Die Zeitung das allgäu online nimmt in einem Artikel vom 28.08.2009 Klischees über das männliche und weibliche Essverhaltenunter die Lupe. Die Unterschiede, die man am Tisch zwischen den Geschlechtern beobachten kann, lägen hauptsächlich an kulturellen und sozialen Faktoren. Schon in jungen Jahren werde das Essverhalten von Kindern geprägt. Während von Jungen erwartet werde, dass sie viel Fleisch essen, um groß und stark zu werden, sollen Mädchen auf ihr zartes Erscheinungsbild achtgeben. Frauen würden daher mehr Gemüse und Salat essen. Außerdem kauen sie gründlich und essen langsam, während Männer stark Gewürztes und Gehaltvolles bevorzugen und ihre Mahlzeit mit großen Bissen verzehren. Passend zu diesem Männerbild steht der Mann sonntags gern in Nachbars Garten um seine Grillkünste vorzuführen, wohin gegen die Frau die Rolle der alltäglichen Versorgerin einnimmt.

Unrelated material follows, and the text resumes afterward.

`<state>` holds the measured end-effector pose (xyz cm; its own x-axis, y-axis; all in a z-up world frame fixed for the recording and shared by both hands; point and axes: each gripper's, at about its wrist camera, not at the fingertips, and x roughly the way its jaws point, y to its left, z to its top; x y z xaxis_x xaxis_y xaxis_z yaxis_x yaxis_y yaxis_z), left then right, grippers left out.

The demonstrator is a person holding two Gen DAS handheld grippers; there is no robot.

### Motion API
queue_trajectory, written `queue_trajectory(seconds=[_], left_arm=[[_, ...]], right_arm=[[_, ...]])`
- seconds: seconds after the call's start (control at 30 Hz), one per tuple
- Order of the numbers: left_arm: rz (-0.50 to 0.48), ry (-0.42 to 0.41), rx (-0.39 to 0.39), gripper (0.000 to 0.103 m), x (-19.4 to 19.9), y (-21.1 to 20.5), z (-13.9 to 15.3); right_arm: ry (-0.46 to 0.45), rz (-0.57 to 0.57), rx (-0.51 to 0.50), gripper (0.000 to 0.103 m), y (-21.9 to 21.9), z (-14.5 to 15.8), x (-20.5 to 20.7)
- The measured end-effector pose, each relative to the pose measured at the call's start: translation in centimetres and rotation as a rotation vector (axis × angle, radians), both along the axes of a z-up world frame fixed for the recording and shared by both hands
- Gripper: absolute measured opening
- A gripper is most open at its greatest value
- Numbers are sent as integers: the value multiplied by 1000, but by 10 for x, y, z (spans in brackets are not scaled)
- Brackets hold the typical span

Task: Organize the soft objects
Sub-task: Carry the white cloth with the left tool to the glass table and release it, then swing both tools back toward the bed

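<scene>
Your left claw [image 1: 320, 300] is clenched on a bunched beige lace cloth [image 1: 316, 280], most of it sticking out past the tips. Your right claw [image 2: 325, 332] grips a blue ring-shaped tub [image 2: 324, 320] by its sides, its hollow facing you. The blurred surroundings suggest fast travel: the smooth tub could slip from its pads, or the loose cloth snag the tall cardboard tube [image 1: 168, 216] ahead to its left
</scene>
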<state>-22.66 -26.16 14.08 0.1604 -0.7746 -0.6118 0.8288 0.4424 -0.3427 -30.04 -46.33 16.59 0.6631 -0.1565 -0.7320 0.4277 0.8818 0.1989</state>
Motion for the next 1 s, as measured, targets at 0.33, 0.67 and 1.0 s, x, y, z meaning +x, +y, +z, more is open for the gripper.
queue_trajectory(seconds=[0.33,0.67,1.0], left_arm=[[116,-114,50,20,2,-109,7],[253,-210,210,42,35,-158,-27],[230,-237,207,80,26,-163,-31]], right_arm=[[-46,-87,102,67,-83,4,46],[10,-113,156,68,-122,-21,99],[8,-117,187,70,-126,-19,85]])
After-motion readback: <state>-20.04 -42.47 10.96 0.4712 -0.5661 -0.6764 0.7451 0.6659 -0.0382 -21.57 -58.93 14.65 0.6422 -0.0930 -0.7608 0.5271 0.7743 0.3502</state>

Ein Gedanke zu „Frauen an den Grill, Männer an den Herd“

  1. Komisch. Bei uns daheim grille ich am Wochenende und mein Mann steht während der Woche für mich am Herd. Kann aber auch daran liegen, dass er die Woche über eher von Arbeit daheim ist als ich. Und da will ich ihn am Wochenende gern etwas Gutes tun und verwöhne ihn mit ein paar lecker Steaks.